Мы помолчали. Потом, не придумав ничего лучше, я сказал:
— Наташ, знаешь что? В своем капюшоне ты на эльфа похожа.
— У меня уши незаостренные.
— У эльфов уши не главное. У эльфов главное — высокомерие, гордость и зеленый капюшон.
— Глупости.
— Нет, не глупости.
— Полев, тебя слишком сильно по голове ударили.

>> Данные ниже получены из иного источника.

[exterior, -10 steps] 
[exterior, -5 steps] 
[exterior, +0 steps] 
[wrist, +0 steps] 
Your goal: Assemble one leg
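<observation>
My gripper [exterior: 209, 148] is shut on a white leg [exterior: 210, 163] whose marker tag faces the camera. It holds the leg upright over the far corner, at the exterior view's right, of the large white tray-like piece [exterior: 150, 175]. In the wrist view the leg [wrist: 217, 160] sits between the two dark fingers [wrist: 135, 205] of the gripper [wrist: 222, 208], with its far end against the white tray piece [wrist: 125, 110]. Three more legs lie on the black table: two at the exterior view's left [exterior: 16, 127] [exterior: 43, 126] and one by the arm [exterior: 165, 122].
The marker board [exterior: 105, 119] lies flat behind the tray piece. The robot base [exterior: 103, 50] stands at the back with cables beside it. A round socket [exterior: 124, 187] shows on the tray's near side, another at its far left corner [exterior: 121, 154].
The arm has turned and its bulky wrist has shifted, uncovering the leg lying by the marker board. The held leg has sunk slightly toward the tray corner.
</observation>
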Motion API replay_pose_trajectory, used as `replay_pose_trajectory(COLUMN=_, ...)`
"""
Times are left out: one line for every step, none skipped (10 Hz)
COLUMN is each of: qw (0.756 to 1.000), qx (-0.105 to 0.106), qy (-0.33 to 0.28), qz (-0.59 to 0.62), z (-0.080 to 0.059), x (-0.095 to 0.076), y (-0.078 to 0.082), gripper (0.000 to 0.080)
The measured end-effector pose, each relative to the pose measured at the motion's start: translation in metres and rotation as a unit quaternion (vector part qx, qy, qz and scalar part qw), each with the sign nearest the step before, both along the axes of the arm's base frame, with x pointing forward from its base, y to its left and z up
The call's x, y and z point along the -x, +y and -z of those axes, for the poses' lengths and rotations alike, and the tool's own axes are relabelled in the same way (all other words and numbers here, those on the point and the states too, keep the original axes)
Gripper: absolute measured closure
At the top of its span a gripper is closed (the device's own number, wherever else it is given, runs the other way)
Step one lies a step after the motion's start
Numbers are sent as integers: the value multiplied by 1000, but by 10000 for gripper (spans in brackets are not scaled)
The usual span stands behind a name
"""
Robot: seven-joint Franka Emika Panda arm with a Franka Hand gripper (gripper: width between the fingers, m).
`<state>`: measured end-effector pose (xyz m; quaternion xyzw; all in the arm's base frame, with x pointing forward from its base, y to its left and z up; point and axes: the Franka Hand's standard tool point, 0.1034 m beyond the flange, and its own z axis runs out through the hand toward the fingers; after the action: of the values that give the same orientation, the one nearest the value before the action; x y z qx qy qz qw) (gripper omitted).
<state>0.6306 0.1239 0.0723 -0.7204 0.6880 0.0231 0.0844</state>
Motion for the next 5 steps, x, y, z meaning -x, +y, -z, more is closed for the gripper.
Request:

— В юности я начитался Полкина и мечтал стать эльфом. Или хотя бы пожить у них месяц-другой. Они были слишком благородные, если ты понимаешь, что я имею в виду. Я хотел напакостить им, чтобы они напакостили в ответ и перестали быть благородными. Такая у меня была детская мечта.
— Полев, ты больной.
— А оркам я, наоборот, хотел помочь. Я бы строил им хосписы, детские сады и молочные кухни. Я бы учил их добру. Понимаешь?
— Нет.
— Я к тому, что я хотел попасть в сказку и перекроить там все по-своему. А тут появляешься ты со своим волшебным гнойным пятном, и я никак не пойму, что с тобой надо делать — помогать или пакостить. Ты как думаешь?
Она не ответила.
В больнице мы не собирались задерживаться. Я передал паспорт доктору и хотел уйти, но он с сомнением поглядел на мою физиономию, покрытую засохшими пятнами крови, и спросил:
— Вам-то самому… помочь, может?
— Нет, спасибо, — ответил я и спросил: — Как там мой друг?